On Friday, the US announced its September non-farm payroll data, which was significantly weaker than expected. In the event, the data was interpreted as being more likely to tip the US Fed Reserve’s hand towards greater monetary ease. Although private sector payrolls rose by 64,000 and the equivalent number for August was revised up by 26,000, government payrolls are falling. The US government in its various forms reduced its employment by 159,000 and the losses for August were revised to 150,000 from 121,000. July was also revised up and now shows a loss of 183,000 from a previous loss of 161,000. The key point, of course, is that this is just not about temporary census workers leaving their posts but individual US states shedding workers. It is worth bearing in mind that 40 of the 50 states of the union are technically bankrupt.
The world must be a very frustrating place for policy makers. Some of those frustrations were on display at the IMF annual meeting over the weekend in Washington. Big international gatherings of finance minsters, of course, are not the best place to resolve policy issues. The tendency is for participants to restate entrenched positions. And a lot of that was on display at the weekend. When the problem is too knotty the matter may not even be mentioned.
Apparently, US Treasury Secretary Geithner and Japanese Finance Minister Noda met on Saturday evening and failed to comment on the elephant in the room – the likelihood of further Japanese currency intervention, suggesting that the US may be willing to look the other way while Japan pursues currency intervention designed to push the Japanese yen downwards. Noda, however, had stated his position “quite elaborately” over dinner on the Friday evening before, providing a slightly lacklustre rationale for Japanese intervention. Noda apparently stated that the Japanese goal in intervening was merely to counter excessive exchange rate moves, not to achieve a particular level for the yen or to conduct prolonged or messy intervention. It is hardly surprising that the yen reached another high on Monday.

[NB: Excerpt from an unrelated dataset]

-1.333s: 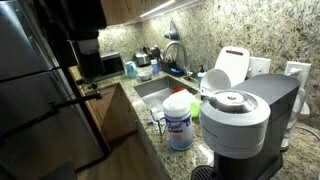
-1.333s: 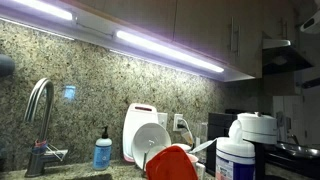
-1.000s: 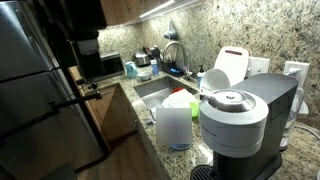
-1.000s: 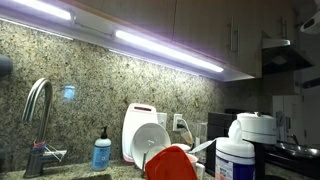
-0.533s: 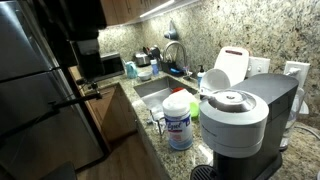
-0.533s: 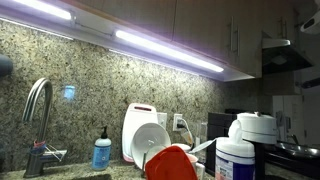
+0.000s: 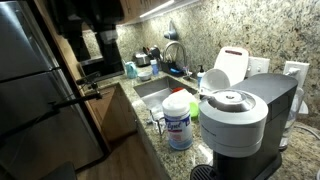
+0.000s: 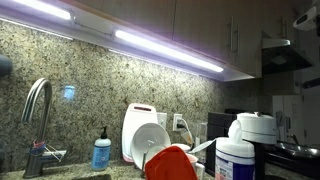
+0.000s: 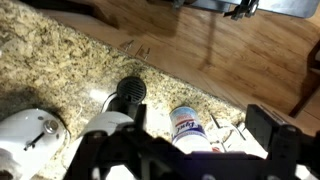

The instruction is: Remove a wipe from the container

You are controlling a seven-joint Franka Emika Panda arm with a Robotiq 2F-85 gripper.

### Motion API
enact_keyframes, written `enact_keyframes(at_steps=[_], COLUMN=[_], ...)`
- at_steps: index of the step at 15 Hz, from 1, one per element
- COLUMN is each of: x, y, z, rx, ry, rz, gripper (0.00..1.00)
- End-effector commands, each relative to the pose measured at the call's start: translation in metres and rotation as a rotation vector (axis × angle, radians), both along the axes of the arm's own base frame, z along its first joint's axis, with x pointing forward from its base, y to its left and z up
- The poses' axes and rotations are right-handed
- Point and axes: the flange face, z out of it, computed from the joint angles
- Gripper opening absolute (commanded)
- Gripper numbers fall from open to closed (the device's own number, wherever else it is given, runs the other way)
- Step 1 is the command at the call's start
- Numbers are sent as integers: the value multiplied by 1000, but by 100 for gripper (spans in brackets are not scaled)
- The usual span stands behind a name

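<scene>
Container (image 9: 187, 125) stands upright on the granite surface (image 9: 60, 55), near its edge and just beside the grey coffee machine (image 7: 235, 118). Long axis is vertical, lid up. In wrist view it shows between the two fingers, approx on the centre line, so it lies below the gripper (image 9: 178, 158) and well apart from it. Gripper jaws are spread wide w/ nothing held. Next move prob. = straight descent onto the lid centre. Wipe opening is too small to make out.
</scene>
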Motion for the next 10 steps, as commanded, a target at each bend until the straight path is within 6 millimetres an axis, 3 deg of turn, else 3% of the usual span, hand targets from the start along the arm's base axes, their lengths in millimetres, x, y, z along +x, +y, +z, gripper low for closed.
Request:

One must surely have some sympathy for frustrated Japanese officials. After all, the yen has appreciated by 11% against the US dollar since mid June. This puts Japanese exports at an even greater disadvantage compared with the Chinese or the Koreans whose currencies are more or less explicitly tied to the US dollar. It must have been slightly galling to the Japanese authorities to have seen those responsible for investing Chinese official reserves reverse their earlier policy of accumulating Japanese government paper following the first Japanese intervention into the foreign currency markets on 15th September.
The Chinese swagger and Japanese exporters suffer.

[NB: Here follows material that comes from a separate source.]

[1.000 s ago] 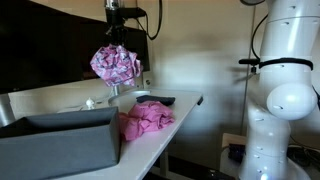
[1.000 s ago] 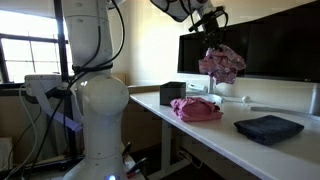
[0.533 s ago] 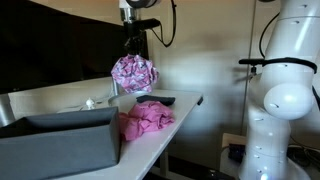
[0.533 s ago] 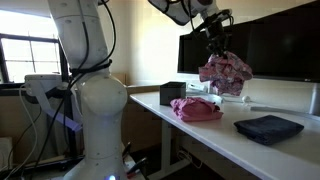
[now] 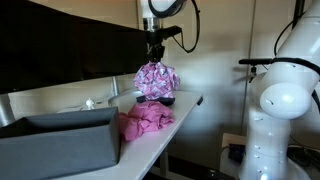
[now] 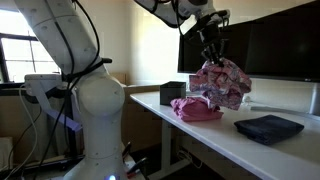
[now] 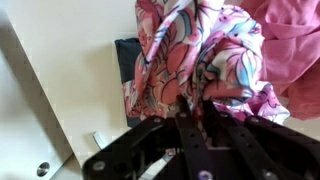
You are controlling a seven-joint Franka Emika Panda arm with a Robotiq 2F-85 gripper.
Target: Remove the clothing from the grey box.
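Gripper (image 5: 154,60) clamped on one floral garment (image 5: 157,80), hanging above the table (image 5: 192,99). One plain pink garment (image 5: 146,118) (two garments total) lying just right of the single grey box (image 5: 60,140).

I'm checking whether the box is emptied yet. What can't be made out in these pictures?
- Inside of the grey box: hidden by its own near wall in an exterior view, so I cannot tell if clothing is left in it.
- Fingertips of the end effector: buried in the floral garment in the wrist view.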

Japan’s latest moves to stimulate its economy, frankly, are likely to have a limited impact on its currency. For the trend of a rising yen to be halted in its tracks a number of things need to happen over which Japan has little control. Inflation needs to re-emerge in the US and US long-term interest rates need to rise again. For the time being, this is unlikely. Deflationary not inflationary pressures are increasing in the developed world. The biggest reason for this is the undervaluation of emerging market currencies, notably the Renminbi.

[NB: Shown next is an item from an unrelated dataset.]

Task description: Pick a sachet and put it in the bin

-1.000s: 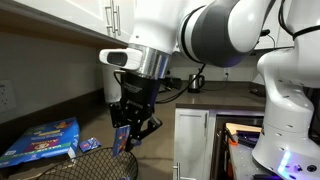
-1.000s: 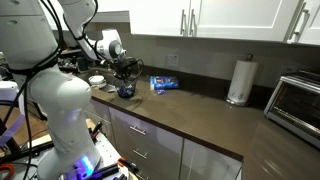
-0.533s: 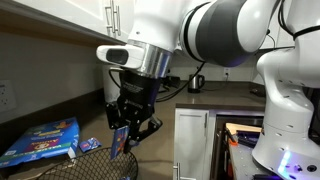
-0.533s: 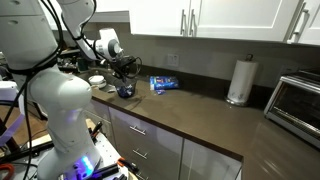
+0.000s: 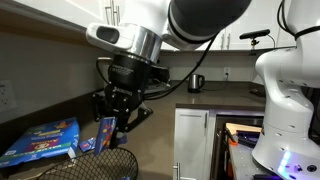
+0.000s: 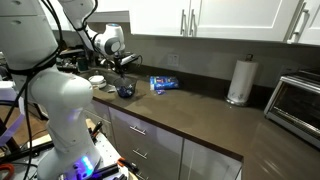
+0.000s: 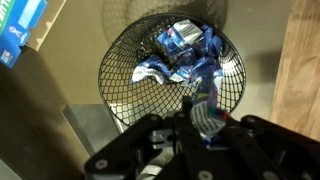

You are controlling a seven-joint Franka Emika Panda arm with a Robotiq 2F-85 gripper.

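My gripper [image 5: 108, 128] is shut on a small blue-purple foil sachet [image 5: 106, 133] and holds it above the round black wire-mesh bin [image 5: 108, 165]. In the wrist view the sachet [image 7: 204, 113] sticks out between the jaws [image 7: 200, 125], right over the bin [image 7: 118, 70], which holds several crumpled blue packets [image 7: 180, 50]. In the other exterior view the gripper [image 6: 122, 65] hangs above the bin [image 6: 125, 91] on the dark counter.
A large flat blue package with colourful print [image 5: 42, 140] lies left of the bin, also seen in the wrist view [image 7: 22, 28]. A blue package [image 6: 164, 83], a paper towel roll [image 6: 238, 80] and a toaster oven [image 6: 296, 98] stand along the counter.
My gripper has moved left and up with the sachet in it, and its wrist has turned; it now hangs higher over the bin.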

As China refuses to allow its currency to appreciate, inflation in China and deflation in the developed world are likely to intensify and the correction of exchange rates in real terms will continue. The yen is overvalued against the Renminbi and other emerging market currencies. However, as long as China or Korea reject the appreciation of their currencies, a rising yen is hard to halt. Any time Japan tries to do this, it is seen as an intervention against the US dollar. Inevitably, since the Renminbi and other Asian currencies are more or less pegged to the US dollar, the US dollar is left as the only key currency against which Japan can intervene to produce the stability it desires.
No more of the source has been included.